| Task prompt |
Transcribe all of the records precisely as they are presented.
===== Data in this exercise =====
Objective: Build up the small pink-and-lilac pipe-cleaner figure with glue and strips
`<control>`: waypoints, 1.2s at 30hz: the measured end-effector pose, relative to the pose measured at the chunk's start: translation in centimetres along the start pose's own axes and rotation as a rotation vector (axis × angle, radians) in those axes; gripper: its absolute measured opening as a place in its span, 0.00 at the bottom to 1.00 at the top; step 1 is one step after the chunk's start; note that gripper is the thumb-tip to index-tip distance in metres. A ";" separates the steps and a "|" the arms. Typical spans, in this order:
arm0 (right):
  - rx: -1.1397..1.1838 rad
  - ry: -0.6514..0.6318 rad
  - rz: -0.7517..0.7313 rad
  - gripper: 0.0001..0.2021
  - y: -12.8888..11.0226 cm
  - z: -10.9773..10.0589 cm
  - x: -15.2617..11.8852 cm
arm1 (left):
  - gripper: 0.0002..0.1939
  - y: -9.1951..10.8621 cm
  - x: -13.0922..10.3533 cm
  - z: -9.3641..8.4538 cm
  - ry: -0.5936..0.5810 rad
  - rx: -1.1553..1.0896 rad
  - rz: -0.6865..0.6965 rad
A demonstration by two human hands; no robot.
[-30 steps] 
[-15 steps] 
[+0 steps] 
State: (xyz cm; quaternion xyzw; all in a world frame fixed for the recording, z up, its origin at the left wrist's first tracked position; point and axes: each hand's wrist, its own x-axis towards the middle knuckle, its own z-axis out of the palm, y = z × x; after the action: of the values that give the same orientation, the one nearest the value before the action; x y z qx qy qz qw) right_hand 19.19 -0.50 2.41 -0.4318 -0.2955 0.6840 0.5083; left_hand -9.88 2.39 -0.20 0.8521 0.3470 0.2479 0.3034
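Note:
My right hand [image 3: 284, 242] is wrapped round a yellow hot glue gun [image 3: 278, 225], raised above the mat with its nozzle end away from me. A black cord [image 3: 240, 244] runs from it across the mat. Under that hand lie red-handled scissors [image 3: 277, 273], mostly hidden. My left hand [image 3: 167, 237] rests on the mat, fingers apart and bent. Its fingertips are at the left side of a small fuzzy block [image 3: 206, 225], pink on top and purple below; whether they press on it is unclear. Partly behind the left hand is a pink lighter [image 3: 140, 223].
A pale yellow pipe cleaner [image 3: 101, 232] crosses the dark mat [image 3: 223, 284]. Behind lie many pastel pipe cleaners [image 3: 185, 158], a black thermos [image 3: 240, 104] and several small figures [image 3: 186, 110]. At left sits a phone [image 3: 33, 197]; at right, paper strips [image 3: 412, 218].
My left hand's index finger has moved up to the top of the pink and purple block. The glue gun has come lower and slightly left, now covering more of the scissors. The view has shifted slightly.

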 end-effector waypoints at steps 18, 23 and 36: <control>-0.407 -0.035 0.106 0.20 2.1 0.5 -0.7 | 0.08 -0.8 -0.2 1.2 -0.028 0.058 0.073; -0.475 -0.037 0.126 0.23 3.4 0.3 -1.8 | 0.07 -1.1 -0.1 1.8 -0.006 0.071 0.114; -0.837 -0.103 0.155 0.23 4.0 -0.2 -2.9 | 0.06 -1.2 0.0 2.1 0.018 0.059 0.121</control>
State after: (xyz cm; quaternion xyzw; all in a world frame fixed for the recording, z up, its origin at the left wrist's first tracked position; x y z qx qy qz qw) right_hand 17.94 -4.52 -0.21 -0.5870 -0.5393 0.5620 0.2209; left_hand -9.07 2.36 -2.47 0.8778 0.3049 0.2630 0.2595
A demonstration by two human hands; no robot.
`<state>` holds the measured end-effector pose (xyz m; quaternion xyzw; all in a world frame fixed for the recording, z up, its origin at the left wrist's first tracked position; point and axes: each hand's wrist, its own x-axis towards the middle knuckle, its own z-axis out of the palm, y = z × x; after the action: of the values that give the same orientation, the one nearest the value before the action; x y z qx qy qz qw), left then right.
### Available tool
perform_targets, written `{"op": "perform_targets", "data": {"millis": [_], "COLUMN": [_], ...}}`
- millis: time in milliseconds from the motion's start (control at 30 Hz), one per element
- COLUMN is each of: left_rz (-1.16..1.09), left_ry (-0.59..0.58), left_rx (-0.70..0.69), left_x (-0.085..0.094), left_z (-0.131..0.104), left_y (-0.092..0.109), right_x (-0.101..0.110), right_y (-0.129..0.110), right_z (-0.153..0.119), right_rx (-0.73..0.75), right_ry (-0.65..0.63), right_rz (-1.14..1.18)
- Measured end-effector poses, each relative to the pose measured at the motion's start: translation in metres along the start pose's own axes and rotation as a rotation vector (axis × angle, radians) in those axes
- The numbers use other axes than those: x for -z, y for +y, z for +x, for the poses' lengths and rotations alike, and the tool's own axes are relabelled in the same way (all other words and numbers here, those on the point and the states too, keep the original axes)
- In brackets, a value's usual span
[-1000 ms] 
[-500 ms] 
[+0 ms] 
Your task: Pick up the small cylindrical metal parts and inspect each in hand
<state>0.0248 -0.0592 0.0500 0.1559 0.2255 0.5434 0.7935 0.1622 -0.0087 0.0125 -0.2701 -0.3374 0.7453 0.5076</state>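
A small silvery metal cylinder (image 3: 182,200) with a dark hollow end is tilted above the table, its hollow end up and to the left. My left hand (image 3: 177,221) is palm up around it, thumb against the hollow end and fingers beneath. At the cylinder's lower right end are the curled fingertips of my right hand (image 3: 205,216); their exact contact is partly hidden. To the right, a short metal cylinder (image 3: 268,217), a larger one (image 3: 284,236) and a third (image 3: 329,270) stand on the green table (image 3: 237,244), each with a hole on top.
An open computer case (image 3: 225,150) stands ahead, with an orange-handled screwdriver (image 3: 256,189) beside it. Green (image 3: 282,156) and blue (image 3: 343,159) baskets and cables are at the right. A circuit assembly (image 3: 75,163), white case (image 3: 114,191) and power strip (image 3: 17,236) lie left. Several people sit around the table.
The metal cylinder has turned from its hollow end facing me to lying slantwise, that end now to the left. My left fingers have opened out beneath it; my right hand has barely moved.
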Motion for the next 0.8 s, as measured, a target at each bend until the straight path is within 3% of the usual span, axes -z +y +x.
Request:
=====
| Your response |
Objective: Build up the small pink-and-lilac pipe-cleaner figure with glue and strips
`<control>`: waypoints, 1.2s at 30hz: the measured end-effector pose, relative to the pose measured at the chunk's start: translation in centimetres along the start pose's own axes and rotation as a rotation vector (axis × angle, radians) in those axes; gripper: its absolute measured opening as a place in its span, 0.00 at the bottom to 1.00 at the top; step 1 is one step after the chunk's start; note that gripper is the thumb-tip to index-tip distance in metres. A ";" separates the steps and a "|" the arms. Typical spans, in this order:
arm0 (right):
  - rx: -1.1397..1.1838 rad
  - ry: -0.6514..0.6318 rad
  - rz: -0.7517..0.7313 rad
  - gripper: 0.0001..0.2021
  - y: -12.8888..11.0226 cm
  - z: -10.9773..10.0589 cm
  - x: -15.2617..11.8852 cm
arm1 (left):
  - gripper: 0.0002..0.1939
  - y: -9.1951..10.8621 cm
  - x: -13.0922..10.3533 cm
  - z: -9.3641..8.4538 cm
  - ry: -0.5936..0.5810 rad
  - rx: -1.1553..1.0896 rad
  - rz: -0.6865..0.6965 rad
A demonstration by two human hands; no robot.
[-30 steps] 
[-15 steps] 
[+0 steps] 
State: (xyz cm; quaternion xyzw; all in a world frame fixed for the recording, z up, its origin at the left wrist's first tracked position; point and axes: each hand's wrist, its own x-axis towards the middle knuckle, its own z-axis out of the palm, y = z × x; after the action: of the values that give the same orientation, the one nearest the value before the action; x y z qx qy qz qw) right_hand 19.19 -0.50 2.41 -0.4318 -0.2955 0.6840 0.5083; left_hand -9.88 2.39 -0.20 0.8521 0.3470 0.2479 0.3034
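Note:
My right hand [image 3: 284, 242] is wrapped round a yellow hot glue gun [image 3: 278, 225], raised above the mat with its nozzle end away from me. A black cord [image 3: 240, 244] runs from it across the mat. Under that hand lie red-handled scissors [image 3: 277, 273], mostly hidden. My left hand [image 3: 167, 237] rests on the mat, fingers apart and bent. Its fingertips are at the left side of a small fuzzy block [image 3: 206, 225], pink on top and purple below; whether they press on it is unclear. Partly behind the left hand is a pink lighter [image 3: 140, 223].
A pale yellow pipe cleaner [image 3: 101, 232] crosses the dark mat [image 3: 223, 284]. Behind lie many pastel pipe cleaners [image 3: 185, 158], a black thermos [image 3: 240, 104] and several small figures [image 3: 186, 110]. At left sits a phone [image 3: 33, 197]; at right, paper strips [image 3: 412, 218].
My left hand's index finger has moved up to the top of the pink and purple block. The glue gun has come lower and slightly left, now covering more of the scissors. The view has shifted slightly.
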
 end-effector waypoints at steps 18, 23 and 36: <control>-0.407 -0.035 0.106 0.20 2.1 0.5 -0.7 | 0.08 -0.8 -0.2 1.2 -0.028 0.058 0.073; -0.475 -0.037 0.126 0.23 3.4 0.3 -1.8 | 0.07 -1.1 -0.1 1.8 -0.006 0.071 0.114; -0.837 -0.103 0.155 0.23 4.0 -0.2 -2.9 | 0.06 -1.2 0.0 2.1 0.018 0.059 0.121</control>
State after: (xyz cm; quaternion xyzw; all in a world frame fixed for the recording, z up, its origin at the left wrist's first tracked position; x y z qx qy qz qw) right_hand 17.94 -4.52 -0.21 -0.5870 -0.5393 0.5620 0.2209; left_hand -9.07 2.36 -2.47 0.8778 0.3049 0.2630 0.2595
A demonstration by two human hands; no robot.
`<state>` holds the measured end-effector pose (xyz m; quaternion xyzw; all in a world frame fixed for the recording, z up, its origin at the left wrist's first tracked position; point and axes: each hand's wrist, its own x-axis towards the middle knuckle, its own z-axis out of the palm, y = z × x; after the action: of the values that give the same orientation, the one nearest the value before the action; x y z qx qy qz qw), left then right.
### Available tool
perform_targets, written `{"op": "perform_targets", "data": {"millis": [_], "COLUMN": [_], ...}}`
- millis: time in milliseconds from the motion's start (control at 30 Hz), one per element
- COLUMN is each of: left_rz (-1.16..1.09), left_ry (-0.59..0.58), left_rx (-0.70..0.69), left_x (-0.085..0.094), left_z (-0.131..0.104), left_y (-0.092..0.109), right_x (-0.101..0.110), right_y (-0.129..0.110), right_z (-0.153..0.119), right_rx (-0.73..0.75), right_ry (-0.65..0.63), right_rz (-1.14..1.18)
- Measured end-effector poses, each relative to the pose measured at the motion's start: translation in metres along the start pose's own axes and rotation as a rotation vector (axis × angle, radians) in those axes
- The numbers use other axes than those: x for -z, y for +y, z for +x, for the poses' lengths and rotations alike, and the tool's own axes are relabelled in the same way (all other words and numbers here, those on the point and the states too, keep the original axes)
- In brackets, a value's usual span
[-1000 ms] 
[-500 ms] 
[+0 ms] 
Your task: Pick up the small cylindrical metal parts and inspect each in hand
<state>0.0248 -0.0592 0.0500 0.1559 0.2255 0.5434 0.7935 0.1622 -0.0087 0.0125 -0.2701 -0.3374 0.7453 0.5076</state>
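A small silvery metal cylinder (image 3: 182,200) with a dark hollow end is tilted above the table, its hollow end up and to the left. My left hand (image 3: 177,221) is palm up around it, thumb against the hollow end and fingers beneath. At the cylinder's lower right end are the curled fingertips of my right hand (image 3: 205,216); their exact contact is partly hidden. To the right, a short metal cylinder (image 3: 268,217), a larger one (image 3: 284,236) and a third (image 3: 329,270) stand on the green table (image 3: 237,244), each with a hole on top.
An open computer case (image 3: 225,150) stands ahead, with an orange-handled screwdriver (image 3: 256,189) beside it. Green (image 3: 282,156) and blue (image 3: 343,159) baskets and cables are at the right. A circuit assembly (image 3: 75,163), white case (image 3: 114,191) and power strip (image 3: 17,236) lie left. Several people sit around the table.
The metal cylinder has turned from its hollow end facing me to lying slantwise, that end now to the left. My left fingers have opened out beneath it; my right hand has barely moved.
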Motion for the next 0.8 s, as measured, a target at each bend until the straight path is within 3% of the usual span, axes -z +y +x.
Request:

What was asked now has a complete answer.